One Piece’s manga is the best way to experience the story


When I finished reading One Piece, I felt a 1,000-chapter hole in my heart. Hungry for more, I decided to rewatch some of my favorite moments via the anime. I wanted to know what the Straw Hat crew looked like bursting through the great open seas fully animated. I wanted more of this world I had grown to love over the months I blazed through the manga.

But as I turned to the animation, I was disappointed.

Boisterous, joyous scenes of the Straw Hat crew celebrating victories with buckets of booze and colorful characters seemed to fall flat. Perfectly paced frame-by-frame fights turned into drawn-out scenes that dragged across entire episodes. Luffy, the pirate protagonist of the series whose superpower is to stretch like rubber, came across as surprisingly stiff in the earlier episodes.

That’s not to say I’m here to absolutely roast the One Piece anime. It’s over 1,000 episodes long, and for any show to make it that far is a feat. Like any anime of that size, it has its high and low points — I won’t hold its early-2000s animation against it. It’s still a great story and I still got giddy during the big reveals. Rewatching arcs even helped me notice details I missed while reading.

But here’s what I told my little brother while watching: “This is fun. But you should just go read the manga.”

Image: Eiichiro Oda/Viz Media

As of this year, One Piece presents a 25-year-long epic that follows Luffy, a pirate with the power to stretch like rubber, and the Straw Hats, his crew of pirates. Like many shonen protagonists, Luffy’s goal is very simple: He wants to become the Pirate King, and thus the most infamous pirate in the world. Creator Eiichiro Oda released the first chapter in 1997, and it has since become one of the most beloved manga franchises of all time. It’s also the best selling manga of all time, with several related spinoffs and adaptations — from the anime series to video games to movies. The series spirals into an ocean-spanning adventure that threads together themes of societal injustice, personal loss, and friendship, among others.

Additionally, the manga is extremely accessible. The entire 1,000-plus-chapter epic is available on the Shonen Jump app for $1.99 a month. Toss in a cheap tablet, and you have the perfect way to experience One Piece. For me personally, it was way easier to read downloaded chapters on the go — traveling, while waiting for appointments, and so on, than it would be to whip out a set of headphones and load up an episode. You can download up to 100 chapters at a time, which I would exceed only on the most lazy of days.

But beyond that, Oda brings the world of One Piece to life in a way that I don’t think is fully communicated in sections of the anime.

A long rectangular black and white manga panel that shows members of the Straw Hat crew reacting to shocking news.

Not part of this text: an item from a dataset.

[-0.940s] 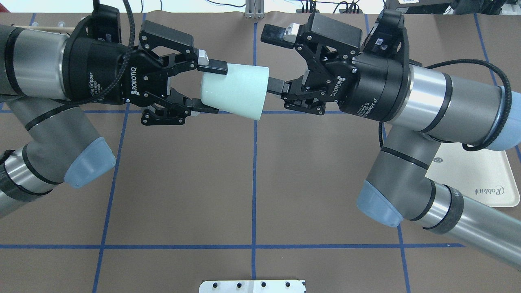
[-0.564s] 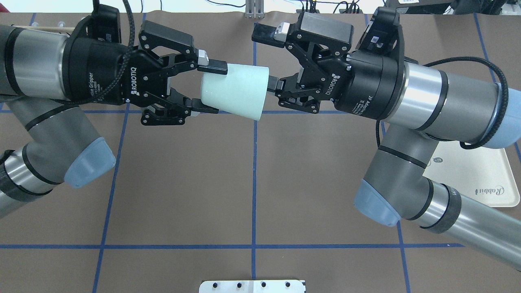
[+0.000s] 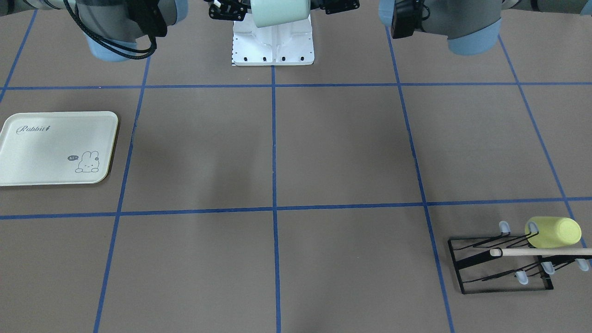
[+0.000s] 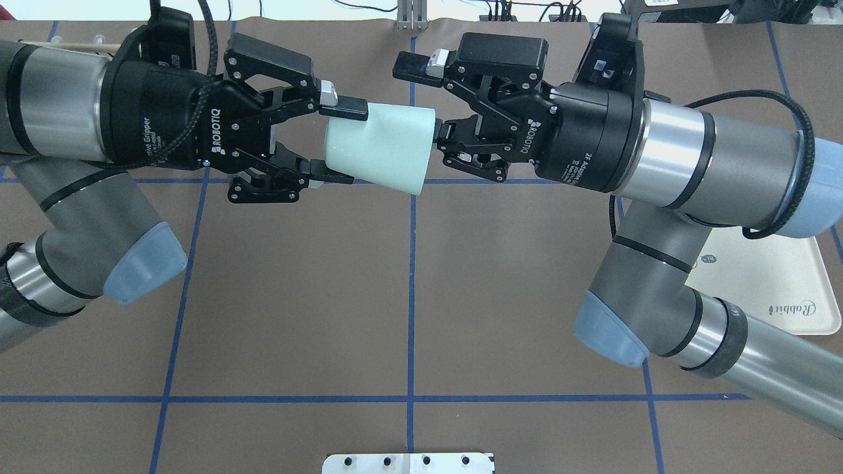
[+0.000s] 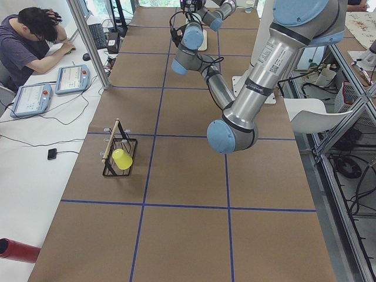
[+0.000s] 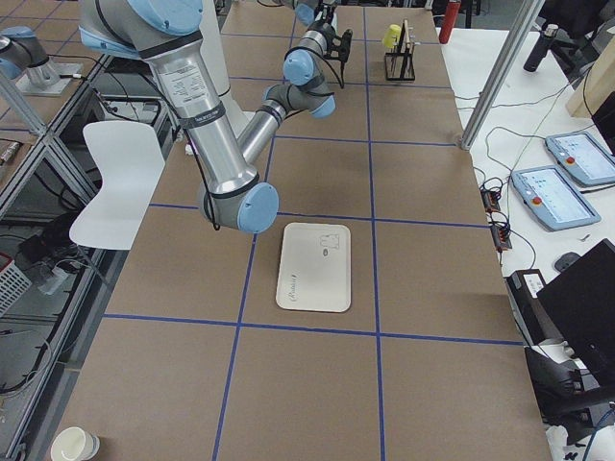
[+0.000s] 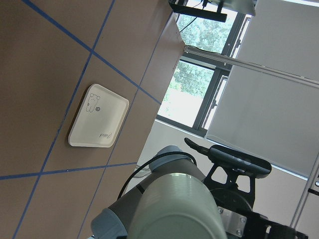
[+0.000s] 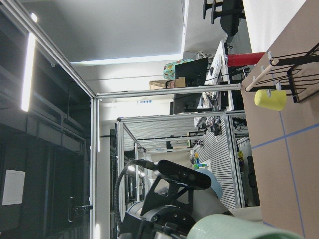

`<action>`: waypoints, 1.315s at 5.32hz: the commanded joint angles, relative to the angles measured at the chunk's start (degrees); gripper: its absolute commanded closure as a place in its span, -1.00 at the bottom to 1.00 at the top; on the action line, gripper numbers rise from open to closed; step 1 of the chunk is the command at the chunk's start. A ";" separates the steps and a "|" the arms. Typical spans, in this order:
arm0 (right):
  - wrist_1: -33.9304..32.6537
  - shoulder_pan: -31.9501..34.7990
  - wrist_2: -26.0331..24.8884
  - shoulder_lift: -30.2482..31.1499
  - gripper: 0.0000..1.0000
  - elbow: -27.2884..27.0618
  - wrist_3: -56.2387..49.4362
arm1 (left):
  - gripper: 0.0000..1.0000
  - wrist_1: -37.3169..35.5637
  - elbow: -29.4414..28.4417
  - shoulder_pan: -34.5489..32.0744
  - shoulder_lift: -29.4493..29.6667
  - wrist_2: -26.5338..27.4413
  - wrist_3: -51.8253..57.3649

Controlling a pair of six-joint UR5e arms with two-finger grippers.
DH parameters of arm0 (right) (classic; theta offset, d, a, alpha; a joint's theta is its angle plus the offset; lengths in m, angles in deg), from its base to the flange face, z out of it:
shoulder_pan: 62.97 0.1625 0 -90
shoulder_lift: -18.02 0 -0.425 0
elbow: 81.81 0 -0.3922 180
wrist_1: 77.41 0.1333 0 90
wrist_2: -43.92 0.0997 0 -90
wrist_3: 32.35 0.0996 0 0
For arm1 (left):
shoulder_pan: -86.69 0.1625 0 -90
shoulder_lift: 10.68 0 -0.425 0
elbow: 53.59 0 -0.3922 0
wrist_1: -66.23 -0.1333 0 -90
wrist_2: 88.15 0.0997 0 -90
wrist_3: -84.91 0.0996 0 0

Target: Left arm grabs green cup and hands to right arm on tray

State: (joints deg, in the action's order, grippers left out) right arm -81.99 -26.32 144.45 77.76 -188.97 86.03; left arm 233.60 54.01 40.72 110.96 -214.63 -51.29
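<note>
The green cup point(image 4: 382, 148) lies on its side in the air, high above the table, mouth toward the right arm. My left gripper point(image 4: 344, 143) is shut on its base end. My right gripper point(image 4: 423, 102) is open wide at the cup's mouth: the upper finger point(image 4: 411, 66) stands clear above the rim and the lower finger point(image 4: 442, 137) is at the rim. The cup also shows at the top of the front view point(image 3: 280, 11) and in the left wrist view point(image 7: 174, 209). The tray point(image 4: 777, 283) lies on the table, partly under the right arm, with nothing on it point(image 3: 51, 148).
A brighter yellow-green cup point(image 3: 552, 231) hangs on a black wire rack point(image 3: 499, 266) with a wooden rod, at the far side on the robot's left. The white base plate point(image 3: 273, 44) sits at the robot's edge. Blue tape lines grid the brown table.
My right gripper has moved left toward the cup's mouth, still open, with its upper finger now past the rim. My left gripper and the cup have stayed still.
</note>
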 commanded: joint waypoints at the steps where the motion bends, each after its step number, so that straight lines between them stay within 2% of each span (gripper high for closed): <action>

They all look with their eyes widened, and mouths agap. You can see sweat and and tears streaming from some of them. A few characters, like Tony Tony Chopper and Ussopp have their eyes bugging out.

Image: Eiichiro Oda/Viz Media

One Piece deals in excess. An excess of characters. An excess of action. An excess of stuff just happening, everywhere, all the time. But Oda is also a genius at managing his page; never giving the impression of too much or confusing the reader’s eye. And that makes the world feel all the fuller; no detail is lost between panels. You can see every scuff and scratch, every drop of sweat, as the characters bear the weight of their fights. The colorful cast, while portrayed in black and white, feels especially alive on the page when you can relish in examining them closely, taking in the character designs.

Oda’s depiction of movement in the manga doesn’t just push the story forward, it teaches the reader about the world and the characters there. We love Luffy not just because he’s dedicated to his crew and inspires those around him to question the status quo; we also love him because it’s funny to watch a rubber pirate fight off the government forces of the world. Luffy stretches, sweats, and steams, and the manga steeps in constant action.

Luffy from One Piece looks ambitiously at his opponent. He says “My ability is working just fine,” as he smiles. You can see a scar under his right eye and his skin scuffed up from the fight. He’s barely broken a sweat at this point and only has a few drops of sweat on his face. He exhales out and we see clouds on the panel to represent that. Bold large text at the bottom says, “Doom!”

Image: Eiichiro Oda/Viz Media

Perhaps the biggest reason I’d tell folks to read One Piece instead of watching it is just that the pacing feels way better when compared to the anime. While I picked my favorite arcs while reading, there wasn’t anything that I felt I wanted to skip. (Whereas when I watched the anime I found myself skipping either sections of episodes or deciding to skip entire parts of arcs to just get to the action.) And with a manga, you never need to scrub through the intro or the episode recap.

One Piece is a silly story about a rubber pirate. It’s also a story about found family. About misfits and people who don’t fit in. It follows a group who defies the global powers that be, and will stop at nothing to pursue a world that doesn’t overlook injustice. Reading through the story was a genuine spot of light for me, during the deepest, darkest depths of the COVID-19 pandemic. Not just because it’s fun, but because it felt meaningful. So if all you know of the series is a few anime episodes you caught on a random Saturday as a child, you might try experiencing the zany adventure from a whole new perspective.